Monday, 11 January 2016

Women's Roles in 1915

From The Wells Journal, 7th January, 1916. 

1915 A WOMAN'S YEAR.


The year that has just closed has been full of significance for women, though it has perhaps seen them but a little way—and that on industrial lines—towards the feminist idea of the open door to all kinds of work.  ... It has proved, however, in a great degree a measure only of the sacrifices women were prepared to make, and not of the rewards they were prepared to ask for in the year that has passed.
 It may be that the coming year may see them called to replace men in the higher branches of the Civil Service and in administrative posts for which their education and training fits them.  But whatever the New Year holds in the way of prizes, it is safe to say that the ideal of useful service will be foremost in the minds of the majority of women.

To summarise the year's changes in women's work is difficult.  Though not in itself the first actual call, the appeal to women to volunteer for war service, issued by the Board of Trade on March 17th, was a great incentive to women to offer themselves for paid work formerly done by men.  The Government employed women largely.  They were drafted into the Censor's Department and into the Census of Production.  In the War Office, besides clerical work of every kind, they did certain remount work and the buying of hay, etc., and lately women have taken the place of men as camp cooks in camps and military convalescent hospitals.  During the past week, Scotland Yard has engaged a large number as substitutes for men from the Civil Service staff who have enlisted.  In the London post-offices women sorters and temporary postmen were a feature of the Christmas season.
In many cases the country has set the example to London.  Women tramway and omnibus conductors were tried in Glasgow and other places before London considered them.  Women have been cleaning railway carriages, acting as booking clerks and porters, working in the signal boxes, and learning the language of rolling stock in secretarial posts throughout the kingdom.  They have been cleaning ships in dock, working lifts in business houses and on the Tube railways.  To hear in a woman's voice the warning to "Stand clear of the gates" has almost lost its novelty, but the sight of a woman in uniform with a broom on the Underground has a sense of fitness that makes one wonder it was not thought of before.  The great banks have largely availed themselves of women's services, from the Bank of England to Cox's.

In agricultural work, says the Times, the substitution has gone on more slowly.  Everywhere women gardeners, women farm bailiffs, and women to milk cows and do dairy work have been asked for, and many schemes for supplying these needs have been put on foot.  But the great number of women of all classes who chose munition work, some from patriotic motives and others because it was well paid, lessened the number available for more prosaic work.  The success of the women who undertook the comparatively new trade of welding for aeroplane work deserves a word to itself, but in all the processes of aeroplane work, from the difficult mathematical problems arising out of specifications to the proofing and stitching of the sails, women have been efficient.  Mr. Lloyd George stated on December 20th that the number of munition workers was not yet large enough, and that 80,000 skilled and 300,000 unskilled would yet be needed; in the coming year it is very probable that the bulk of these will be women.  The promise that a woman assessor would be appointed to every Munitions Court at which women or girls would be heard was one of the most notable happenings of the year and was due to the exertions of Miss Mary Macarthur.

The war has led to a very large increase in the number of women medical and dental students.  But one side of the scientific work of women that has passed almost unnoticed has been the enormous amount of work done under Government direction by women in laboratories in the making of synthetic drugs and anti-toxins.  The invitation given to Dr. Garrett Anderson and to Dr. Flora Murray to take charge of a military hospital by Sir Alfred Keogh was also one of the events of the year.

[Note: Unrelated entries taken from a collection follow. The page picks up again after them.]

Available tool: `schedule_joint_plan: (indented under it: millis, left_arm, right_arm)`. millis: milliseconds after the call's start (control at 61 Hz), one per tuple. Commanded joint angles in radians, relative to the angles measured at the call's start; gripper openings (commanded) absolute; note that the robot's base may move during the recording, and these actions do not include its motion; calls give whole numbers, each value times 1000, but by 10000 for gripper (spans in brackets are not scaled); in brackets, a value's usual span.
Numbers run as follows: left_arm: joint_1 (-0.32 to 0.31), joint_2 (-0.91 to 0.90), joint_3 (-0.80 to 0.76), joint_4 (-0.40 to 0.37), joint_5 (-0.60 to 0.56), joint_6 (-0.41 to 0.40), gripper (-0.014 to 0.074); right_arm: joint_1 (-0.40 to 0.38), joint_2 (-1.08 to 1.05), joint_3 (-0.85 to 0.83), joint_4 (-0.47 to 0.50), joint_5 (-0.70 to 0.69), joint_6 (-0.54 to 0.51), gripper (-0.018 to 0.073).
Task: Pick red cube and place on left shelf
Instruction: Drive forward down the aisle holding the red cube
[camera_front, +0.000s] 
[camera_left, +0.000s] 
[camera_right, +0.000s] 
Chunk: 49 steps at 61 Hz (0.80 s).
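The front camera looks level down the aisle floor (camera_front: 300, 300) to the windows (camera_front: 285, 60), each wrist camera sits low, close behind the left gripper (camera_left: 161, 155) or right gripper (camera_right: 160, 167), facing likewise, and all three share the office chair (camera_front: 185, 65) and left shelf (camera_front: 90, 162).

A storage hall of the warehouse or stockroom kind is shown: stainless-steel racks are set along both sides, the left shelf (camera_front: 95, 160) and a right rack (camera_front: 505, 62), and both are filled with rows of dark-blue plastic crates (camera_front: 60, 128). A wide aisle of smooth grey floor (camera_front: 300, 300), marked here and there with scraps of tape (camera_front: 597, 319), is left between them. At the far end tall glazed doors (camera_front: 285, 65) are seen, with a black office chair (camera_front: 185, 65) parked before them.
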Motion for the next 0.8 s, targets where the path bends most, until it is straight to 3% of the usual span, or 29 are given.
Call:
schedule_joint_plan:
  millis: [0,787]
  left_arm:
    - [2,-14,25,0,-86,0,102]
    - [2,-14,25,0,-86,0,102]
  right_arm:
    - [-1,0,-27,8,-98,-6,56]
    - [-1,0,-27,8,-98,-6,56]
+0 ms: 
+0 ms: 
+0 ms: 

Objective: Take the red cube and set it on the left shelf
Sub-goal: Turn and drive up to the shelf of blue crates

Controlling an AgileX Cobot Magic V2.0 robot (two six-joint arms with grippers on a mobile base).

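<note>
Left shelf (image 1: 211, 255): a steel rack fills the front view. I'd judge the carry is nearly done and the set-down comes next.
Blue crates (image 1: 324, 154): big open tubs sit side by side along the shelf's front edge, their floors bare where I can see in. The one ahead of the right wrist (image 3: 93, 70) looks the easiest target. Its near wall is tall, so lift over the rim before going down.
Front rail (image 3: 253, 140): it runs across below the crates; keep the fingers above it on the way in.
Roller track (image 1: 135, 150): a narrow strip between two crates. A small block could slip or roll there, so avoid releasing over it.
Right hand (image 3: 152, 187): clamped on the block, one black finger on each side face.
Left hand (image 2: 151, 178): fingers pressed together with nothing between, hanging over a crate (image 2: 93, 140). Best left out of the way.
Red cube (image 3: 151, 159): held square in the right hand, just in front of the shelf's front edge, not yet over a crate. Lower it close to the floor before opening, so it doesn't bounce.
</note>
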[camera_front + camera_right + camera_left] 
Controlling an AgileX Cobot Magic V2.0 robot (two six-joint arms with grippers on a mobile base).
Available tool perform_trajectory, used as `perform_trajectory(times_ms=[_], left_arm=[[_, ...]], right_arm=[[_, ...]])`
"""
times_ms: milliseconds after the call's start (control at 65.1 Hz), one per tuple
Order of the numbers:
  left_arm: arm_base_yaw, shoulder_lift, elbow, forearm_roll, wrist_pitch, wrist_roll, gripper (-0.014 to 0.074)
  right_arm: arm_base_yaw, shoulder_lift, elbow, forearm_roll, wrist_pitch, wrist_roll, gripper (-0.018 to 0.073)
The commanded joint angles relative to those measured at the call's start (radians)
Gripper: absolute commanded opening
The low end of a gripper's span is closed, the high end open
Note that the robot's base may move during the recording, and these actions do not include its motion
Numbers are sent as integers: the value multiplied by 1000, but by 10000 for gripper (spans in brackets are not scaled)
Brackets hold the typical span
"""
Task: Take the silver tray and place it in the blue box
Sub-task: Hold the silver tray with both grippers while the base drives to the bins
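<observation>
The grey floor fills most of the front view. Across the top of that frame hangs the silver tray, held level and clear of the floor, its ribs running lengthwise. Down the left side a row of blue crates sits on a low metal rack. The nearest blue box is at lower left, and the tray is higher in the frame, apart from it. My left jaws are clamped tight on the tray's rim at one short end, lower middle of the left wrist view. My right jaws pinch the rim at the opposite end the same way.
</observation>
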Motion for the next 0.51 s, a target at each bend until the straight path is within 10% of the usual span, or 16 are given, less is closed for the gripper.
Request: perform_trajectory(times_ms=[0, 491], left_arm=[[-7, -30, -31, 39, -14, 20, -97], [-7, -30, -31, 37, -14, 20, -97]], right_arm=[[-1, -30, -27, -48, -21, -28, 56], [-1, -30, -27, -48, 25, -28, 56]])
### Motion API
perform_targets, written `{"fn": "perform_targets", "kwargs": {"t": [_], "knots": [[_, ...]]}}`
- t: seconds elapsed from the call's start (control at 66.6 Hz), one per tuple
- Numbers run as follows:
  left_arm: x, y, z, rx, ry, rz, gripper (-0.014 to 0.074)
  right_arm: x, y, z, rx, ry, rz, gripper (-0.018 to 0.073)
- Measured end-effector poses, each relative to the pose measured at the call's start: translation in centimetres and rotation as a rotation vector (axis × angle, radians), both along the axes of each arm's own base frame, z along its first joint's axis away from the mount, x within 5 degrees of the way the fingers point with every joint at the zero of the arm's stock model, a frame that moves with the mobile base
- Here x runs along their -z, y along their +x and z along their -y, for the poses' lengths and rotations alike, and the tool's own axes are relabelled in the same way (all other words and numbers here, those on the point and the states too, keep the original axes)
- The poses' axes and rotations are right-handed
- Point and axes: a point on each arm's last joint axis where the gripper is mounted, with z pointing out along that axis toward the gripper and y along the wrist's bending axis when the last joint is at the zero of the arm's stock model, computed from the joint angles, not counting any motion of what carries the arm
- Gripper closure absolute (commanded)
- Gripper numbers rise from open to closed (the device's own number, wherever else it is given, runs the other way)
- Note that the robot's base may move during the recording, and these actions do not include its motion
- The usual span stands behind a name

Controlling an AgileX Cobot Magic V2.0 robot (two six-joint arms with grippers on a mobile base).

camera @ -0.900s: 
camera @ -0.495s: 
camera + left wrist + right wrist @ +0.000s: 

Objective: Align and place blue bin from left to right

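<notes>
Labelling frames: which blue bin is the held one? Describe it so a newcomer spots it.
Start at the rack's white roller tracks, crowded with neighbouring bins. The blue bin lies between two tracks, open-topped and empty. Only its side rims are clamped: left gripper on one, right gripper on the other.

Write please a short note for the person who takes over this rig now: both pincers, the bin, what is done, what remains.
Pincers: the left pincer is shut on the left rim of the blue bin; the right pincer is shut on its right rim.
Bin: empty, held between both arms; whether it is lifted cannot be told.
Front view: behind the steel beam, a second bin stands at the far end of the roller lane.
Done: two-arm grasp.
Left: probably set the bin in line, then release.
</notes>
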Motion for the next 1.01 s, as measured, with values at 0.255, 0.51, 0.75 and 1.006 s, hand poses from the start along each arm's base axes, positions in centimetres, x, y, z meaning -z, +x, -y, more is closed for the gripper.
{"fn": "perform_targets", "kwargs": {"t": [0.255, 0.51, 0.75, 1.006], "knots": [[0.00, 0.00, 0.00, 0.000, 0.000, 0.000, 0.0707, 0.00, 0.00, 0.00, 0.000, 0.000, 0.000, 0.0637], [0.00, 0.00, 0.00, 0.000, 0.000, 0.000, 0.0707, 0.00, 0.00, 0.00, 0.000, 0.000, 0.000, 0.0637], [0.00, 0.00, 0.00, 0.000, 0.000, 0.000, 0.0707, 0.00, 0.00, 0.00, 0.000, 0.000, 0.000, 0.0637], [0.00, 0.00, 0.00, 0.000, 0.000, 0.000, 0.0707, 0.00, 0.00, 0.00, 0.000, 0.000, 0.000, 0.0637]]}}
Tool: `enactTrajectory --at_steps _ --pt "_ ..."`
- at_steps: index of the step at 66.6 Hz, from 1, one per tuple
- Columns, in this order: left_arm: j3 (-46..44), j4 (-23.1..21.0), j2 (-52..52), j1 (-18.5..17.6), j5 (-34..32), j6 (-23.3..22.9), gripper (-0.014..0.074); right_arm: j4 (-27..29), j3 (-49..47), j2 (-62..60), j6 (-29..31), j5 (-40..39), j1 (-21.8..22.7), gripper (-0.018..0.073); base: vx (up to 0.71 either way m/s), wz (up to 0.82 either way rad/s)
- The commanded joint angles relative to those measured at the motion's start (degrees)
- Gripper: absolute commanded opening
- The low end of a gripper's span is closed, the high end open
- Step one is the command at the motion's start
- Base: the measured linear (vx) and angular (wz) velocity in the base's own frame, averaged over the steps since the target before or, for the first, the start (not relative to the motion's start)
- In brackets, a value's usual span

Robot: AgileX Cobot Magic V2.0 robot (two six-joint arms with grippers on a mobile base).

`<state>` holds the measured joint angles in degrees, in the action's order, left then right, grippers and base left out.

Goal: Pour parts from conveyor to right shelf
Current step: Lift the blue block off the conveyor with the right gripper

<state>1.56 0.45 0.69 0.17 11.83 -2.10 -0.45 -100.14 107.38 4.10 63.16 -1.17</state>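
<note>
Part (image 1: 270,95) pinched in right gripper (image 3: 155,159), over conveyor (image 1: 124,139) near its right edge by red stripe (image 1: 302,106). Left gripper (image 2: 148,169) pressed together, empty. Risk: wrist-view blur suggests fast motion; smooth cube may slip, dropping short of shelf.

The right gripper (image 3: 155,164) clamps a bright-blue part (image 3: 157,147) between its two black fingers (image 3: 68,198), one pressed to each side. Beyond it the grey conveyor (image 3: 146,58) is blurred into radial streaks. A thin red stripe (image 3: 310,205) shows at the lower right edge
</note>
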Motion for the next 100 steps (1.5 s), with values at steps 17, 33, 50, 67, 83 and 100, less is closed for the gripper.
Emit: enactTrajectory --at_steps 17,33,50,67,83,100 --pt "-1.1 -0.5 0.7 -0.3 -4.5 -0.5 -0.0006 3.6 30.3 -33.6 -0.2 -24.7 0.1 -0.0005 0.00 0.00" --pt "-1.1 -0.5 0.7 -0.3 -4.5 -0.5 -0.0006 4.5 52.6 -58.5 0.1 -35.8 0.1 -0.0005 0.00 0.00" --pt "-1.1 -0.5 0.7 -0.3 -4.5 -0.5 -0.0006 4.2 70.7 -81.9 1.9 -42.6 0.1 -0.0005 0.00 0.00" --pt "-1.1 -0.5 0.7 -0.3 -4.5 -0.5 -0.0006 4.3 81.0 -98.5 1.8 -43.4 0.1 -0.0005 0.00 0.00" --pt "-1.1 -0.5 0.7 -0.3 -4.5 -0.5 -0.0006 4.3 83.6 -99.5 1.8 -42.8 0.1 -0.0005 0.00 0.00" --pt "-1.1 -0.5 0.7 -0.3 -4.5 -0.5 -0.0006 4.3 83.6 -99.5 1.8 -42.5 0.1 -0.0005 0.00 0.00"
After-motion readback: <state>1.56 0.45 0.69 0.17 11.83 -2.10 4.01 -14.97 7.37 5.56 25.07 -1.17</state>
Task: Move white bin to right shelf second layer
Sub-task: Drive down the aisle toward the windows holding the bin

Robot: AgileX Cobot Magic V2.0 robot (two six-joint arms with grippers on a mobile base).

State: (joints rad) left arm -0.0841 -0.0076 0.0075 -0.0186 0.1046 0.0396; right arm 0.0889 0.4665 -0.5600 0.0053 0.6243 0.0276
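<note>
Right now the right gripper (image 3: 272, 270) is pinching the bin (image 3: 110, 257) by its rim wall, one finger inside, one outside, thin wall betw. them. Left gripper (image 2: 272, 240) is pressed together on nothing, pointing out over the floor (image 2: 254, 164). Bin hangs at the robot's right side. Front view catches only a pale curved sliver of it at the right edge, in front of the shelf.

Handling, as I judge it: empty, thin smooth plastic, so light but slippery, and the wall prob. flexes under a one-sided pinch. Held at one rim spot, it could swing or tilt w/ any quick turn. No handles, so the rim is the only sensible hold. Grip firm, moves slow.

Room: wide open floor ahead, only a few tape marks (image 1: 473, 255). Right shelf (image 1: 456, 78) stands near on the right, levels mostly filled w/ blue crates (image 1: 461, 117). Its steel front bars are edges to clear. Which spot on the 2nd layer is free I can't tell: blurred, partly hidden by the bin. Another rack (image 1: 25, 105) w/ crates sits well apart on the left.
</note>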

There has been a small replacement of men in bakeries, women dealing with the baking of small bread.  It is, however, prophesied as not unlikely that much of the confectionery bread trade will pass into the hands of women in the coming year.  Women, too, have taken up herb-growing on a business basis to supply druggists who formerly had such things from enemy gardens.  The voluntary work done by women in every part of the country has been beyond praise.  For Queen Mary's Needlework Guild, for the British Red Cross Society and the Order of St. John, for the surgical supply depots, and the other great organizations work parties were busy all the year.

Of the nurses themselves it is almost as difficult to speak as of the Army and Navy.

[This article is evidently based on one that appeared The Times.

Dr. Louisa Garret Anderson and Dr Flora Murray had set up the Women's Hospital Corps in 1914 and founded military hospitals in France (for the French Army).  Initially the War Office wanted nothing to do with them, but had a change of heart in 1915, and offered them premises in London for a military hospital, which was staffed entirely by women.

Mary MacArthur was the founder of the National Federation of Women Workers.  Earlier in the war, she had persuaded Queen Mary that voluntary work by her Needlework Guild risked taking work from unemployed women, which led to the setting up of the Work for Women Fund.

I take it that the last sentence, about nurses, means that they have been doing such essential work, like the men of the Army and Navy, that it seems impossible to comment on it.]